Could we use multiple stacks?

Sean 'Captain Napalm' Conner
Thu, 23 May 1996 17:40:05 -0400 (EDT)

On some network somewhere in cyberspace, Francois-Rene Rideau transmitted:
> >>:Fare
> >:spc
> We'd already discussed all that hundreds of times!
> Let's sum up the point...
> >   Personally, I still don't see why you love the cooperative multitasking
> > model so much.
> Because you just can't do inter-thread GC without.
> Or else please explain me how.

  Well, the working definition I'm using is:

	thread: 	unit of execution, which includes:
		PC	- program counter
		CC	- condition codes
		regs	- other general use registers
		mem	- the memory address space the thread runs in (and
			  includes stacks, heaps, etc used by the thread)
			  Note that the same memory address space MAY be
			  shared with another thread

	process:	a conceptual entity, which includes:
		threads - at least one, possibly more
		resources (other than the CPU and memory space (which is
			  handled in the thread)) files, devices, etc.
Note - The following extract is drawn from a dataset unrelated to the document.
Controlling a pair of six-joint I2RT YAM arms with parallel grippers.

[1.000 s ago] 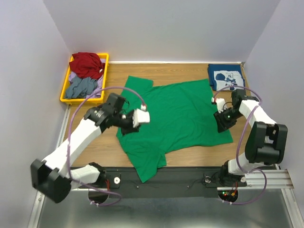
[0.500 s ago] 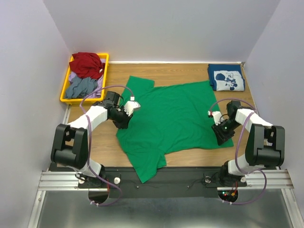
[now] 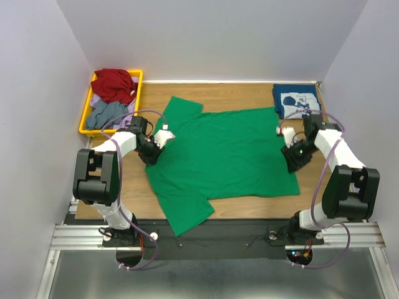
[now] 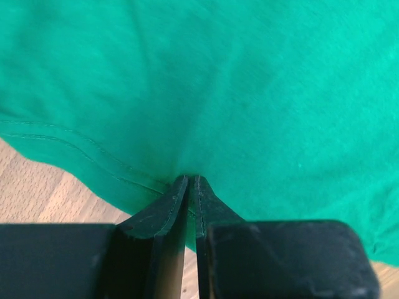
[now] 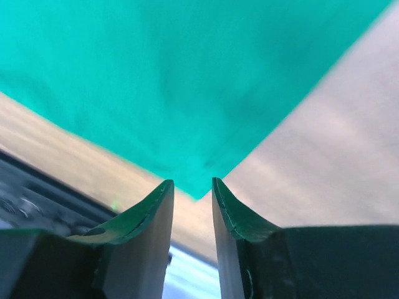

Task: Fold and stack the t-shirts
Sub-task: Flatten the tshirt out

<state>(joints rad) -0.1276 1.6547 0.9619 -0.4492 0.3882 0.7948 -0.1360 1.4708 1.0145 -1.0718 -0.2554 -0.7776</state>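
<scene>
The bright green t-shirt (image 3: 224, 156) lies spread flat on the wooden table, one sleeve toward the far left and one toward the near edge. My left gripper (image 3: 153, 151) is shut on its left hem; in the left wrist view (image 4: 192, 179) the jaws pinch the green cloth (image 4: 249, 93). My right gripper (image 3: 294, 163) hovers over the shirt's right edge, slightly open and empty. In the right wrist view (image 5: 192, 182) the shirt's near right corner (image 5: 202, 187) lies on the table below the tips. The navy t-shirt with white print (image 3: 297, 101) lies folded at the far right.
A yellow bin (image 3: 84, 121) at the far left holds a red cloth (image 3: 113, 84) and grey cloths (image 3: 106, 113). White walls close in on three sides. A black rail (image 3: 249, 230) runs along the near edge.
My left gripper has pulled the shirt's left hem leftward, so the cloth lies flatter. My right gripper has moved from the near right corner back toward the far side, and the right hem now lies straight.
</scene>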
  Now, you assume that GC between threads is impossible (or you don't know
how to do it) in a preemptive system.  The only difference between a
cooperative and a preemptive system is how other threads gain execution
time.  In a cooperative, they voluntarily give up the execution time,
whereas in a preemptive system, it is forcibly removed from them.  The other
difference may be the amount of state to be saved, but that's not important
right now.

  So, we have three threads, Larry, Curly and Moe.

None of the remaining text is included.